-- What is needed --
List all lines in the material below that contain "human".

-- Supplied records --
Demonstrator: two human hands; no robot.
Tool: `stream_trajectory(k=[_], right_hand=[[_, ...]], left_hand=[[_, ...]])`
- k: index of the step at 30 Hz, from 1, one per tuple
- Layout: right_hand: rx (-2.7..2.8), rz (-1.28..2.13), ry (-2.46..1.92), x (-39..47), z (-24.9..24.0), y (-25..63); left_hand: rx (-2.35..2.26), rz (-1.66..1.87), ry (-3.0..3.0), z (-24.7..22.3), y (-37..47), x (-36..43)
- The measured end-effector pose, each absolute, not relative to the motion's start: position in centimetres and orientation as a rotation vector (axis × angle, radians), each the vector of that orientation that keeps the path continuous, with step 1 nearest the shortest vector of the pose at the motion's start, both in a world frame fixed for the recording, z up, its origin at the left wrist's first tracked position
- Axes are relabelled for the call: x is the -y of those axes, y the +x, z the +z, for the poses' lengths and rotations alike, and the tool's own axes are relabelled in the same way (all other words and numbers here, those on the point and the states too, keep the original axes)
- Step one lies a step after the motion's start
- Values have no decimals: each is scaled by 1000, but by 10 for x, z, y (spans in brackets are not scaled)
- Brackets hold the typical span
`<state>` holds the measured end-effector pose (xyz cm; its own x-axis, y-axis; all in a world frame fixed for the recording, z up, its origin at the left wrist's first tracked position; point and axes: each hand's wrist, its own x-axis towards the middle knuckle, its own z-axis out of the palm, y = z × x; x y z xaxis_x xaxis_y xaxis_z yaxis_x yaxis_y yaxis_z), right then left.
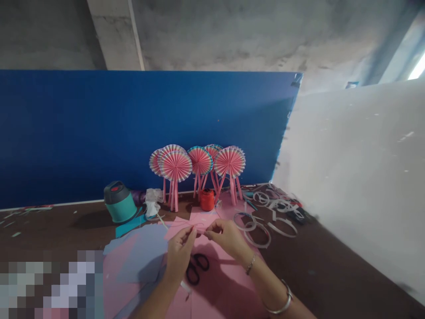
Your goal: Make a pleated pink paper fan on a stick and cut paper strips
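Observation:
My left hand [180, 250] and my right hand [229, 237] are close together above the pink paper sheets [226, 274]. Each has its thumb and fingers pinched, and a thin pink piece [200, 231] is between them, too small to make out clearly. Black-handled scissors [198, 268] lie on the paper just below my hands. Pale blue-grey sheets [142, 252] are to the left of my left hand. A red container [207, 200] sits beyond my fingertips. Several pink pleated paper fans [175, 166] on pink sticks stand behind it.
A teal and dark grey container [120, 202] stands at the back left, beside crumpled white plastic [153, 202]. White strip rings [257, 235] and tangled scraps [282, 204] lie at the right. A blue panel [99, 133] borders the back, and a white panel [358, 177] the right side.

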<state>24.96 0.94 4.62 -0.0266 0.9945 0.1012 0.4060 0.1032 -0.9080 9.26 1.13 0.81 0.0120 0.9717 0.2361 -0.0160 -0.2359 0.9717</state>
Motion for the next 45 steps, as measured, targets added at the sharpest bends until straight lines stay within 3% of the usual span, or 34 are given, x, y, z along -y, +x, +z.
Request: stream_trajectory(k=[19, 33, 45], right_hand=[[1656, 583, -1730, -12, 49, 256], [1628, 1306, -1166, -16, 42, 268], [1508, 1520, -1152, -10, 42, 266]], left_hand=[[-1041, 1319, 1210, 8, 92, -15], [-648, 1182, 713, 11, 88, -16], [-700, 1216, 840, 5, 92, -18]])
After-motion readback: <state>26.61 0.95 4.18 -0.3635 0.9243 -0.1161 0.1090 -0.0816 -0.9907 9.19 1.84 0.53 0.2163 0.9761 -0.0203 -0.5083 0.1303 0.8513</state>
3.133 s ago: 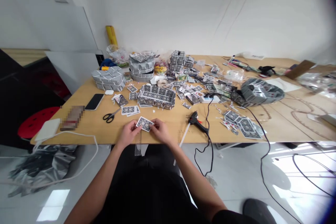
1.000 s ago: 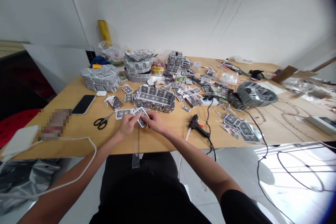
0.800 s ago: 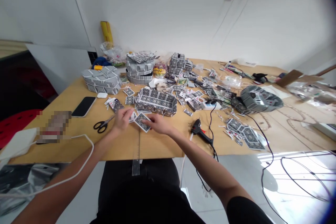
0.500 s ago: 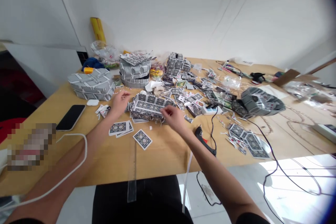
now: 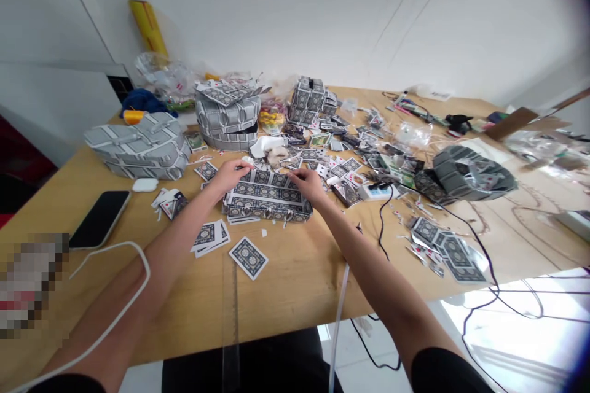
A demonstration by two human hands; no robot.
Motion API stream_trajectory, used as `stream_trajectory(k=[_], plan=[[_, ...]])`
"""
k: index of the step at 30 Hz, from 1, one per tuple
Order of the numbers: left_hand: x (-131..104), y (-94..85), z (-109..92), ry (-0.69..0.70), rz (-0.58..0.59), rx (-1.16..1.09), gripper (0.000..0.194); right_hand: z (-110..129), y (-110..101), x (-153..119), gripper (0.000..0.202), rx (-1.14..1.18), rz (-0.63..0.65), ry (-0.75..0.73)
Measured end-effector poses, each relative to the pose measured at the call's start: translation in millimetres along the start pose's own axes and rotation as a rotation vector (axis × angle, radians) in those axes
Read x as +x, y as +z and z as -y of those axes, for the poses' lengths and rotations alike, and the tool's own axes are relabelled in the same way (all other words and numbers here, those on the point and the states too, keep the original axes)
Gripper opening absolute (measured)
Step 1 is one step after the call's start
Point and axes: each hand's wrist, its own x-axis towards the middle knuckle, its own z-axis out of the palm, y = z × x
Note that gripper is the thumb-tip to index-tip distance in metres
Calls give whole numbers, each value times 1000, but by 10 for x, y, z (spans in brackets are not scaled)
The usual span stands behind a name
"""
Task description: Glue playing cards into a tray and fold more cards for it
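Observation:
On the table in front of me sits a long, open box made of playing cards (image 5: 267, 201), with patterned grey card backs on its walls. My left hand (image 5: 229, 175) reaches to its far left corner, thumb and fingers pinched at the rim. Near the right end of the far wall, my right hand (image 5: 308, 185) pinches the edge between thumb and fingers. The fingertips are small in the view. A loose playing card (image 5: 249, 258) lies in front of the box, beside a short stack of cards (image 5: 209, 234). A clear ruler (image 5: 230, 313) overhangs the table's front edge.
Woven card baskets (image 5: 138, 150) stand at the left and back, another card basket (image 5: 472, 175) at the right. Scattered cards and scraps cover the back. A phone (image 5: 100, 219) and white earbud case (image 5: 144, 185) lie left. A power strip (image 5: 375, 192) with black cables sits right.
Both hands have moved to the box's far wall; the right left the front side. The box's inside now shows more. The view has shifted slightly.

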Motion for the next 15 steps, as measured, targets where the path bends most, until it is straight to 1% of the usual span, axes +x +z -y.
stream_trajectory(k=[7,12,15], plan=[[-43,28,14,0,-30,44,19,30,8,67,32,-26,-2,-21],[-62,44,14,-3,-40,65,18,32,11,55,35,-28,7,-41],[-76,44,4,0,-39,77,18,28,13,58,32,-25,14,-55]])
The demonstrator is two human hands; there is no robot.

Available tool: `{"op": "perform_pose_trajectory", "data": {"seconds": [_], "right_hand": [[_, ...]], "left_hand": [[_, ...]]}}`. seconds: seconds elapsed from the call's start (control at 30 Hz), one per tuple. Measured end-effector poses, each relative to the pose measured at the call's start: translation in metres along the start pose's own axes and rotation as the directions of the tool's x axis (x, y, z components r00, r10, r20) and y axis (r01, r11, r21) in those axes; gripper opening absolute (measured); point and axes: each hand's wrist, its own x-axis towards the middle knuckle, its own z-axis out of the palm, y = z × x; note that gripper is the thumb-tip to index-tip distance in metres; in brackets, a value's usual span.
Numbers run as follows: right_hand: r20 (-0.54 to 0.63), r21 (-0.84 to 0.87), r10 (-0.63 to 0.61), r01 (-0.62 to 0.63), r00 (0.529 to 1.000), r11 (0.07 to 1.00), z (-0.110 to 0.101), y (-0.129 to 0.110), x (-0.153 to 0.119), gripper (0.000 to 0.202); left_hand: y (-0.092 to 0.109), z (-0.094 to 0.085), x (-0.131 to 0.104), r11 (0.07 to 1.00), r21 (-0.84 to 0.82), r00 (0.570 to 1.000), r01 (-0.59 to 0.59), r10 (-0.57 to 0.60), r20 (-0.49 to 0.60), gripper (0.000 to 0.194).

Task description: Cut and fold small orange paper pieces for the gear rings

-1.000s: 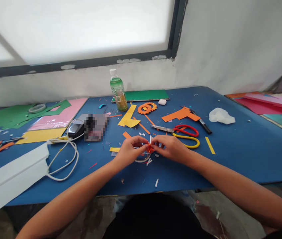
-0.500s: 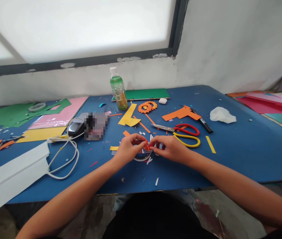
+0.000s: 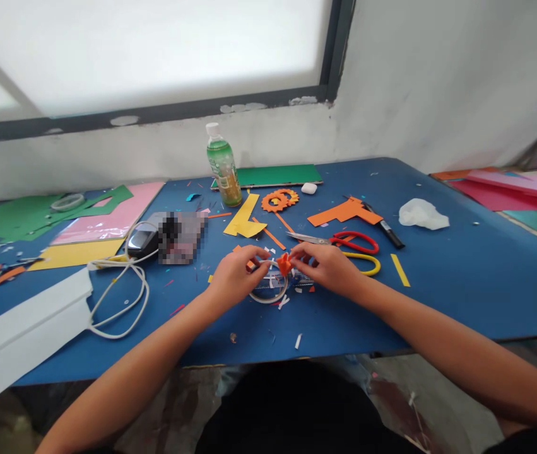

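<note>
Left hand [image 3: 235, 274] now apart from orange paper piece [image 3: 285, 264]

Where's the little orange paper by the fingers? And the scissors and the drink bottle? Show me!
Orange paper [image 3: 284, 265]: head view, on the middle of the little piece.
Scissors [image 3: 326, 240]: head view, on the metal just before the handles.
Bottle [image 3: 224, 168]: head view, on the middle of its side.

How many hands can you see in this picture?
2. The left hand is just left of the little orange piece, and the right hand pinches that piece from its right side. No other hand shows, and neither is hidden.
</note>
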Motion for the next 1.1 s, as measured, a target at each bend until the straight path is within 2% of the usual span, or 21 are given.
{"op": "perform_pose_trajectory", "data": {"seconds": [0.07,0.13,0.2,0.27,0.37,0.43,0.53,0.63,0.7,0.83,1.0,1.03,1.1], "right_hand": [[-0.059,-0.015,0.012,-0.013,0.998,1.000,-0.002,0.005,0.003,0.009],[-0.093,-0.017,0.035,-0.037,0.995,0.999,-0.003,0.008,0.006,0.009],[-0.097,-0.031,0.065,-0.068,0.993,0.997,-0.005,0.011,0.008,0.010],[-0.053,-0.095,0.093,-0.097,0.994,0.991,-0.009,0.014,0.010,0.015],[0.064,-0.299,0.147,-0.122,0.987,0.946,-0.025,0.023,0.011,0.021],[0.077,-0.409,0.215,-0.166,0.974,0.898,-0.040,0.030,0.010,0.018],[0.094,-0.545,0.348,-0.244,0.933,0.802,-0.060,0.041,0.008,0.020],[0.202,-0.604,0.490,-0.286,0.848,0.744,-0.070,0.048,0.006,0.026],[0.238,-0.616,0.529,-0.294,0.815,0.731,-0.072,0.051,0.005,0.027],[0.260,-0.592,0.503,-0.275,0.824,0.757,-0.072,0.053,0.006,0.033],[0.330,-0.561,0.542,-0.301,0.773,0.771,-0.075,0.056,0.009,0.036],[0.330,-0.553,0.541,-0.307,0.774,0.775,-0.075,0.055,0.009,0.035],[0.301,-0.540,0.515,-0.301,0.803,0.786,-0.075,0.053,0.009,0.035]], "left_hand": [[0.000,-0.005,-0.001,0.993,0.088,0.993,-0.073,0.064,0.102,0.018],[0.003,-0.006,-0.004,0.978,0.135,0.966,-0.157,0.124,0.228,0.020],[0.007,-0.004,-0.006,0.959,0.151,0.927,-0.238,0.178,0.331,0.021],[0.009,-0.002,-0.008,0.946,0.139,0.893,-0.294,0.220,0.393,0.027],[0.008,-0.003,-0.009,0.953,0.104,0.875,-0.284,0.214,0.435,0.031],[0.005,-0.007,-0.007,0.968,0.079,0.873,-0.238,0.177,0.454,0.031],[0.002,-0.016,-0.003,0.987,-0.016,0.897,-0.159,0.151,0.415,0.029],[0.001,-0.023,0.002,0.989,-0.129,0.956,-0.068,0.102,0.276,0.026],[0.001,-0.027,0.004,0.979,-0.206,0.975,-0.008,0.053,0.215,0.026],[-0.002,-0.036,0.007,0.941,-0.324,0.980,0.100,-0.036,0.197,0.030],[-0.006,-0.047,0.010,0.946,-0.307,0.987,0.098,-0.053,0.153,0.031],[-0.008,-0.049,0.010,0.952,-0.291,0.989,0.095,-0.058,0.134,0.029],[-0.010,-0.050,0.012,0.958,-0.269,0.992,0.103,-0.080,0.095,0.027]]}}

-- Output for this exercise --
Demonstrator: two human hands; no robot.
A demonstration by two human hands; no robot.
The demonstrator is two human hands; there is no robot.

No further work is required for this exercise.